Scientists including members of EMBL's Typas group, members of the group of EMBL alumnus Jeroen Krijgsveld at the German Cancer Research Center (DKFZ) in Heidelberg, and other collaborators have investigated how immune cells called macrophages respond to infection by the intracellular pathogen Salmonella enterica. The scientists applied a method recently developed in their labs to enrich, identify, and quantify all newly produced proteins from Salmonella-infected macrophages. They marked newly produced proteins with a specific chemical label and identified them using a technique called mass spectrometry, which allowed them to analyse the entire set of cellular proteins. Importantly, the scientists measured protein levels in macrophages at different infection stages and across different cell compartments. Their study, which is published in Nature Microbiology, shows that monitoring the dynamic changes in protein production and targeting can reveal new insights into the mechanisms by which cells respond to pathogens.
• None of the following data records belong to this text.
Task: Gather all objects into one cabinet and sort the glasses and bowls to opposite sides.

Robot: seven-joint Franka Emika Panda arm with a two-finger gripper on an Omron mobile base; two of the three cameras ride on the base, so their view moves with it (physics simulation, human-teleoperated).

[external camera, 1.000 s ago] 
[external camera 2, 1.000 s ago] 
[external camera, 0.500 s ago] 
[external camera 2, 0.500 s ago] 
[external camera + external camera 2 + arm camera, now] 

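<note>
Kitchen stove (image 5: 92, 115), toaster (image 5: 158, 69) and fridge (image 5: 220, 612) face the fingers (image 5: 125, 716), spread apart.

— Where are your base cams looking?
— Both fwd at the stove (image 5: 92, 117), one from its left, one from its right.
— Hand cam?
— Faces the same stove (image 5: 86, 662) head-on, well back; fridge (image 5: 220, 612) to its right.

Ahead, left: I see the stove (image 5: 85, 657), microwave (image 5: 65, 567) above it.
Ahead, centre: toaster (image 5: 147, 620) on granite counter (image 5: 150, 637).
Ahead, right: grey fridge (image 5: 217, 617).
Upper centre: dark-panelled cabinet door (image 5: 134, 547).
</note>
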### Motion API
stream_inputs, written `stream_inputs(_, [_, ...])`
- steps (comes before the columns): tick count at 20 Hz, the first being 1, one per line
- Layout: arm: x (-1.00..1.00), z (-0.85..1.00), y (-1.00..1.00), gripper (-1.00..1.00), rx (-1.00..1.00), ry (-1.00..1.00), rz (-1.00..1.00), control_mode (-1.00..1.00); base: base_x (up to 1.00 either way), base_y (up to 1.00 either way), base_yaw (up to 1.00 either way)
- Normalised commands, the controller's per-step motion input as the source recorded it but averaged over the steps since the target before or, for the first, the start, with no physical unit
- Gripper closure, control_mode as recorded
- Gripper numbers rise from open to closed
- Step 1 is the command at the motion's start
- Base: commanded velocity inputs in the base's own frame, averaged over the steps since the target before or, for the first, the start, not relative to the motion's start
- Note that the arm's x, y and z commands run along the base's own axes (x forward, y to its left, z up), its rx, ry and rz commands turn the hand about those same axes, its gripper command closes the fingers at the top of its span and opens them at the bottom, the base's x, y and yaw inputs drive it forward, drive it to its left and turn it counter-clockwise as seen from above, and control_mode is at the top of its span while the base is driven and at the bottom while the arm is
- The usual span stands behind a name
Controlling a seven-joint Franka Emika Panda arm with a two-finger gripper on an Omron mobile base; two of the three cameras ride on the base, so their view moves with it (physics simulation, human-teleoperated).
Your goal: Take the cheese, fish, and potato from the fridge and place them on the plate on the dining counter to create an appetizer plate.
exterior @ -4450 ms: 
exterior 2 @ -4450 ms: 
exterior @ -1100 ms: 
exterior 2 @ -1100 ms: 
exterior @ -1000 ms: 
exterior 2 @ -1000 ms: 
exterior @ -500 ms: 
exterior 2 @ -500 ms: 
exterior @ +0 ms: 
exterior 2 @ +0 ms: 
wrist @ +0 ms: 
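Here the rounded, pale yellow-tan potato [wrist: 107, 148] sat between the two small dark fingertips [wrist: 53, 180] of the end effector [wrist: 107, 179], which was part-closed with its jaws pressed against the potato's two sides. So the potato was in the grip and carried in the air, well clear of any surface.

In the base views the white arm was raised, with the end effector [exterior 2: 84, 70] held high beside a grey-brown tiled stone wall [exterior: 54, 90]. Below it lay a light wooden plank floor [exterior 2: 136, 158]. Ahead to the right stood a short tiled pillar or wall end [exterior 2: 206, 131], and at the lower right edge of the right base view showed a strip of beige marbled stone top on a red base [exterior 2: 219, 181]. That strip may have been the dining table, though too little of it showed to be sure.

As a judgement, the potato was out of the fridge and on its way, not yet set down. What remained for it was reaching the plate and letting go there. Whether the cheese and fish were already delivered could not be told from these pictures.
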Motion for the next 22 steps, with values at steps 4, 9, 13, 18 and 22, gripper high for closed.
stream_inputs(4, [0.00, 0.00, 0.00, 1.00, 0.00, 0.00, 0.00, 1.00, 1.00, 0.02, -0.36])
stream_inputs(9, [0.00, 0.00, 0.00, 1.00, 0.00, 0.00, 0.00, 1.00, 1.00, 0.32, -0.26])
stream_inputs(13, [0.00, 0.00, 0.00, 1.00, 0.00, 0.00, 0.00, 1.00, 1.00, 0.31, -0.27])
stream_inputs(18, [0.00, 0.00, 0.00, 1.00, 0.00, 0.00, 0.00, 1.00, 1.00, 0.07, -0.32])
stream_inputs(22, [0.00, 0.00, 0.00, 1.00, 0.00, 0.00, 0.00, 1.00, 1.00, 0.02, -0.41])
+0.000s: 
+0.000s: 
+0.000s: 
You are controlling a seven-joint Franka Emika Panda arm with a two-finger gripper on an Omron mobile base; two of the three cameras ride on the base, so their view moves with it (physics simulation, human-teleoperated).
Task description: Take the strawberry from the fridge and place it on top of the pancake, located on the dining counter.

One of the unexpected findings of the study was that a well-known family of proteins called cathepsins move to a new location when cells get infected by Salmonella. Cathepsins are proteases -- proteins that break down other proteins. They're normally kept inside small subcellular structures known as lysosomes and have previously been implicated in promoting cell death, although the mechanism or any link between the process and bacterial infection were unknown. The scientists have now discovered that Salmonella causes newly produced cathepsins to accumulate in the nuclei of infected cells. The protein-degrading activity of cathepsins in the nucleus is then required to initiate an inflammatory form of programmed cell death.
The new study shows the benefit of systematically following protein dynamics during infection, which can unravel new pathways and mechanisms the host uses to defend itself against pathogens.